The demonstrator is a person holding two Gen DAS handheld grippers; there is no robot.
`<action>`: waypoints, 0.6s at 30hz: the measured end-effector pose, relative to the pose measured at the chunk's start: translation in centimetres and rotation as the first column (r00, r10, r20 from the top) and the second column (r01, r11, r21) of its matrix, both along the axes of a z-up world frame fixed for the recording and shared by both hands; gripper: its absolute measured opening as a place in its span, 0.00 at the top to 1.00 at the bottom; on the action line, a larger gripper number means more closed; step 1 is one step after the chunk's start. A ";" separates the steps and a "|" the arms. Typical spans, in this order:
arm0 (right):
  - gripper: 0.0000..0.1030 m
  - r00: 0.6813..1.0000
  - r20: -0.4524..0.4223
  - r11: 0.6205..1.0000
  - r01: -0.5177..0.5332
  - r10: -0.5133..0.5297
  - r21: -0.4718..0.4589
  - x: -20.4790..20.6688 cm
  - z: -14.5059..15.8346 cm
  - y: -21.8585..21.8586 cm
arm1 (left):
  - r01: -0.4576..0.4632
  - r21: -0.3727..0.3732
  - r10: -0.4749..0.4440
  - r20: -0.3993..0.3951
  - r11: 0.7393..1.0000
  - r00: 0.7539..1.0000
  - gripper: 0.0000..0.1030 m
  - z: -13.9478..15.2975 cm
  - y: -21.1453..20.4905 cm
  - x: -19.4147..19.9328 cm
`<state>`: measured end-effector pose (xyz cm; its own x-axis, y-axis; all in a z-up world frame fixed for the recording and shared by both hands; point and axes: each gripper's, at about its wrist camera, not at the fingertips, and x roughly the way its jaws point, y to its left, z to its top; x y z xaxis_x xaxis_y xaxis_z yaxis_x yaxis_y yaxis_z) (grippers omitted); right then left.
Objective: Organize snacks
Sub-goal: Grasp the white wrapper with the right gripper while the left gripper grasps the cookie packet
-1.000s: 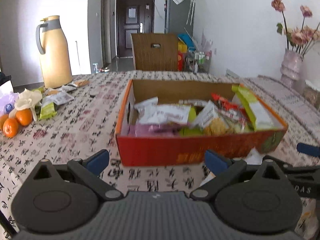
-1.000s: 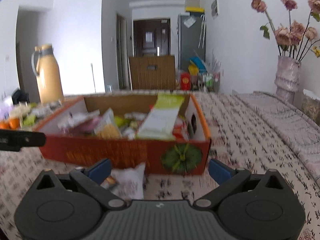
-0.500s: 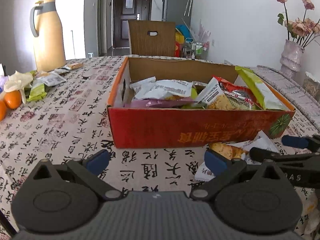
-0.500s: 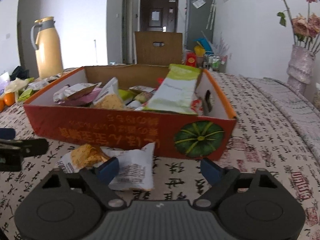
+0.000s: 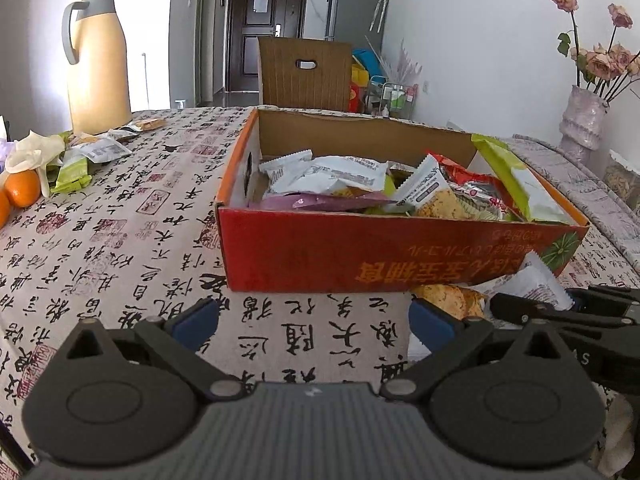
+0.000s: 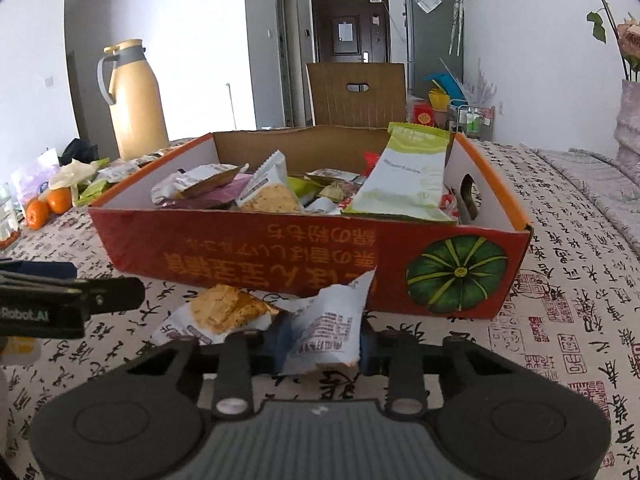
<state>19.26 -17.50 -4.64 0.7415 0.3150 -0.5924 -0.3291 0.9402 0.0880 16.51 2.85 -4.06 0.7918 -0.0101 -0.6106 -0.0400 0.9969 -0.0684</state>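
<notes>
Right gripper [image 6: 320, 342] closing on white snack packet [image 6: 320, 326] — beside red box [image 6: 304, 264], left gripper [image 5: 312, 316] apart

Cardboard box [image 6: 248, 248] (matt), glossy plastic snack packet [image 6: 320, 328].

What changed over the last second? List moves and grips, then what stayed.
The right claw came down toward the white snack packet lying on the tablecloth in front of the red box; its jaws went from wide open to closing on the packet's end. The left claw dipped slightly, open and empty. The box, its snacks, the thermos and the oranges stayed put.
</notes>
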 end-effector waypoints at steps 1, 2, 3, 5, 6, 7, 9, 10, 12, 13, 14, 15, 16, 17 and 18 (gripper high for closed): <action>0.78 1.000 0.008 1.000 0.000 0.000 0.004 -0.2 0.1 -0.1 | -0.002 0.000 0.002 -0.001 1.000 1.000 0.00 0.0 0.0 0.0; 0.82 1.000 0.016 1.000 0.000 -0.001 0.013 -0.4 0.3 -0.3 | -0.004 0.001 0.004 -0.002 1.000 1.000 0.00 -0.1 0.0 0.0; 0.84 1.000 0.024 1.000 0.000 -0.001 0.023 -0.5 0.5 -0.5 | -0.007 0.001 0.007 -0.005 1.000 1.000 0.00 -0.1 0.1 0.1; 0.87 0.999 0.038 0.999 0.008 -0.009 0.036 -0.9 0.9 -1.0 | -0.011 0.002 0.011 -0.013 1.000 1.000 0.00 -0.2 0.1 0.3; 0.87 0.999 0.047 0.999 0.012 -0.014 0.042 -1.3 1.1 -1.4 | -0.009 0.001 0.009 -0.020 1.000 1.000 0.00 -0.1 0.1 0.3; 0.87 0.998 0.056 0.999 0.016 -0.019 0.049 -1.6 1.3 -1.8 | -0.009 0.003 0.009 -0.026 1.000 1.000 0.00 -0.1 0.0 0.4; 0.87 0.997 0.070 0.998 0.023 -0.027 0.062 -2.2 1.7 -2.6 | -0.010 0.016 0.010 -0.029 1.000 1.000 0.00 0.3 -0.2 0.4; 0.87 0.996 0.078 0.997 0.026 -0.031 0.069 -2.6 1.9 -3.1 | -0.005 0.020 0.006 -0.029 1.000 1.000 0.00 0.5 -0.4 0.3; 0.87 0.995 0.090 0.996 0.031 -0.038 0.080 -3.2 2.2 -4.0 | 0.007 0.027 -0.006 -0.035 1.000 0.999 0.00 0.9 -1.0 0.2; 0.87 0.994 0.097 0.996 0.037 -0.045 0.085 -3.5 2.3 -4.4 | 0.016 0.031 -0.015 -0.039 0.999 0.999 0.00 1.1 -1.4 0.3; 0.87 0.993 0.102 0.995 0.043 -0.052 0.089 -3.7 2.4 -4.9 | 0.022 0.035 -0.021 -0.040 0.999 0.999 0.00 1.3 -1.8 0.3; 0.87 0.992 0.107 0.994 0.052 -0.062 0.095 -3.9 2.4 -5.5 | 0.030 0.041 -0.028 -0.040 0.999 0.999 0.00 1.5 -2.3 0.4; 0.87 0.991 0.112 0.993 0.061 -0.072 0.101 -4.1 2.5 -6.0 | 0.037 0.048 -0.035 -0.041 0.998 0.999 0.00 1.6 -2.9 0.5; 0.87 0.990 0.116 0.991 0.073 -0.085 0.109 -4.2 2.6 -6.6 | 0.046 0.053 -0.044 -0.044 0.998 0.998 0.00 1.7 -3.5 0.6; 0.87 0.988 0.118 0.990 0.083 -0.096 0.117 -4.2 2.6 -7.2 | 0.054 0.057 -0.051 -0.049 0.997 0.997 0.00 1.7 -4.1 0.8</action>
<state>15.01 -24.71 -2.01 0.8348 0.3028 -0.4598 -0.2588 0.9530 0.1576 17.30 -1.30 -2.32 0.7612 -0.0138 -0.6484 0.0105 0.9999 -0.0090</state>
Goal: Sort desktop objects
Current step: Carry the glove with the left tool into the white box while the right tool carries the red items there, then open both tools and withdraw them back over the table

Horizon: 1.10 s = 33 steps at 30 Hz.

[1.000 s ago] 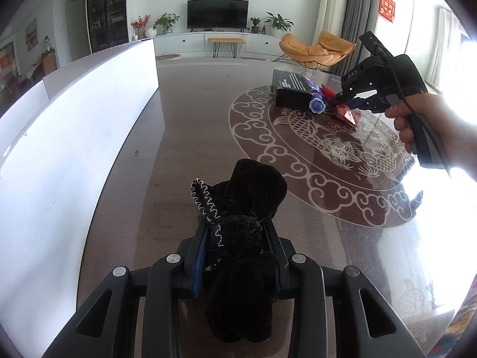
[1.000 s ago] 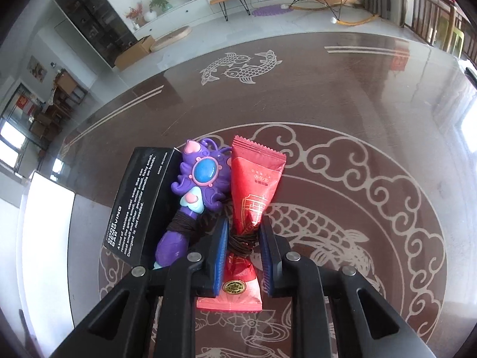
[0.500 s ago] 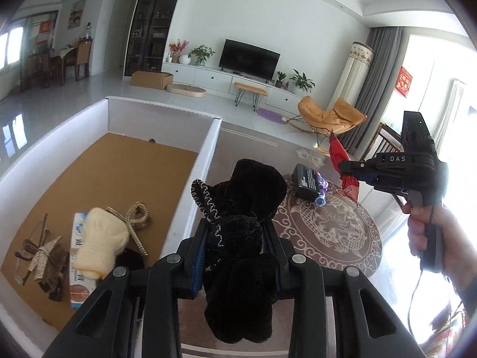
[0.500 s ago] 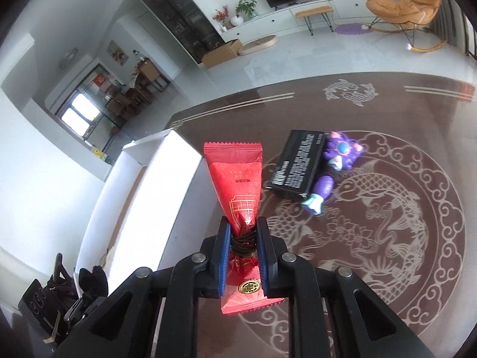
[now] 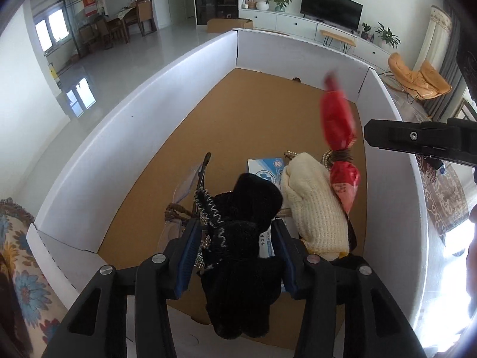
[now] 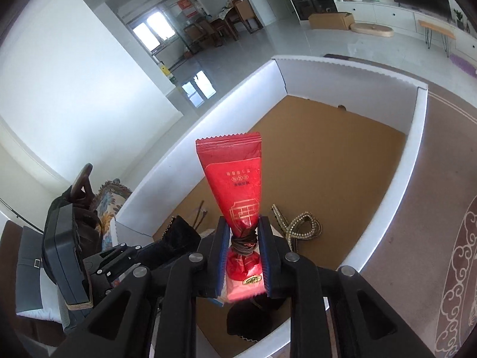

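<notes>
My left gripper (image 5: 235, 238) is shut on a black fuzzy glove (image 5: 241, 232) and holds it over the near end of the white-walled box (image 5: 125, 107) with a brown floor. My right gripper (image 6: 244, 247) is shut on a red snack packet (image 6: 238, 185) bound with a dark hair tie, also above the box (image 6: 417, 137). The packet (image 5: 338, 125) shows in the left wrist view, hanging from the right gripper's fingers (image 5: 417, 141). The left gripper's body (image 6: 125, 259) shows at the lower left of the right wrist view.
Inside the box lie a cream knitted glove (image 5: 313, 203), a blue-and-white packet (image 5: 265, 170), clear glasses (image 5: 190, 182) and a beaded cord (image 6: 298, 226). The patterned brown table (image 6: 447, 238) lies to the right of the box. A floral cushion (image 5: 18, 268) is at the left.
Both grippers have moved from the table to above the box, carrying the black glove and the red packet. The box floor now fills both views.
</notes>
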Each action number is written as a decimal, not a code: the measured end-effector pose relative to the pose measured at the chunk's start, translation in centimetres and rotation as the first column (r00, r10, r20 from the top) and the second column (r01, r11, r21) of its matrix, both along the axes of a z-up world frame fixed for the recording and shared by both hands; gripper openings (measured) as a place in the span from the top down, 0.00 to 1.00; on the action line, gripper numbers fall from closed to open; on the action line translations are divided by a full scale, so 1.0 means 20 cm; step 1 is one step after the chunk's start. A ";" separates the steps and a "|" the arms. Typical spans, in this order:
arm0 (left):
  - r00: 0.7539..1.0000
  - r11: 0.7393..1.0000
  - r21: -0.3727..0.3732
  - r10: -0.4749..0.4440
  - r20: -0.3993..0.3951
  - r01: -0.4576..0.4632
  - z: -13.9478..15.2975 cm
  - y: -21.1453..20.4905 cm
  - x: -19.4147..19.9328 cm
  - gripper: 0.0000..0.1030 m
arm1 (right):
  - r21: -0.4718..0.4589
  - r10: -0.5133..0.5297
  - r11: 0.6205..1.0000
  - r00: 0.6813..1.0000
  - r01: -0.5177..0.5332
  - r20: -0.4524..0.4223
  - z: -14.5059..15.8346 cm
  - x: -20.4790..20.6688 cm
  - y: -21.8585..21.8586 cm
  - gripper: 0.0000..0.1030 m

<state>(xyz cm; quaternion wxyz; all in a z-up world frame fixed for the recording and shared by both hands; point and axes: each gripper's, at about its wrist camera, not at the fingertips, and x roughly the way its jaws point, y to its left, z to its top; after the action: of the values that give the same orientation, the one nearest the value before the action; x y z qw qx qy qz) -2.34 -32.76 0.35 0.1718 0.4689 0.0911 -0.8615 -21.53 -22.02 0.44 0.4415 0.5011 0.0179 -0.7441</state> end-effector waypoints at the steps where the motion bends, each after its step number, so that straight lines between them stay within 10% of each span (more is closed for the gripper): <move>1: 1.000 1.000 -0.004 0.006 -0.024 -0.006 0.02 0.01 0.02 0.41 | -0.009 -0.009 1.000 1.000 0.009 -0.008 -0.01 0.01 0.02 0.70; 3: 0.997 0.999 -0.032 0.021 -0.072 -0.024 0.05 0.05 0.05 0.19 | -0.033 -0.021 0.999 0.999 0.020 -0.035 0.00 0.02 0.10 0.63; 8: 0.984 0.997 -0.065 -0.041 -0.176 0.030 0.16 0.26 0.07 0.17 | -0.049 -0.094 0.995 0.969 0.085 -0.229 0.15 0.05 0.49 0.31; 17: 0.906 0.924 0.036 -0.365 -0.213 0.380 0.11 1.07 -0.12 0.00 | 0.188 -0.228 0.889 0.759 0.418 -0.609 0.07 0.09 1.27 0.11; 24: 0.919 0.917 0.058 -0.392 -0.044 0.394 -0.33 1.39 -0.46 0.00 | 0.315 -0.349 0.764 0.772 0.563 -0.532 -0.28 -0.04 1.86 0.11; 33: 0.909 0.910 -0.017 -0.416 -0.039 0.415 -0.35 1.49 -0.70 0.00 | 0.294 -0.477 0.714 0.749 0.636 -0.461 -0.42 -0.10 2.03 0.08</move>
<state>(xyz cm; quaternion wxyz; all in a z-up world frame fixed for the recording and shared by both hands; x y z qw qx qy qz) -16.38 -3.02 -6.62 -0.0152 0.4588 -0.0109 -0.8883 -23.46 18.57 -7.94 0.0587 0.4256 0.1068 -0.8967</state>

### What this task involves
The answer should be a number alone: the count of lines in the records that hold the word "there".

### Written solution
2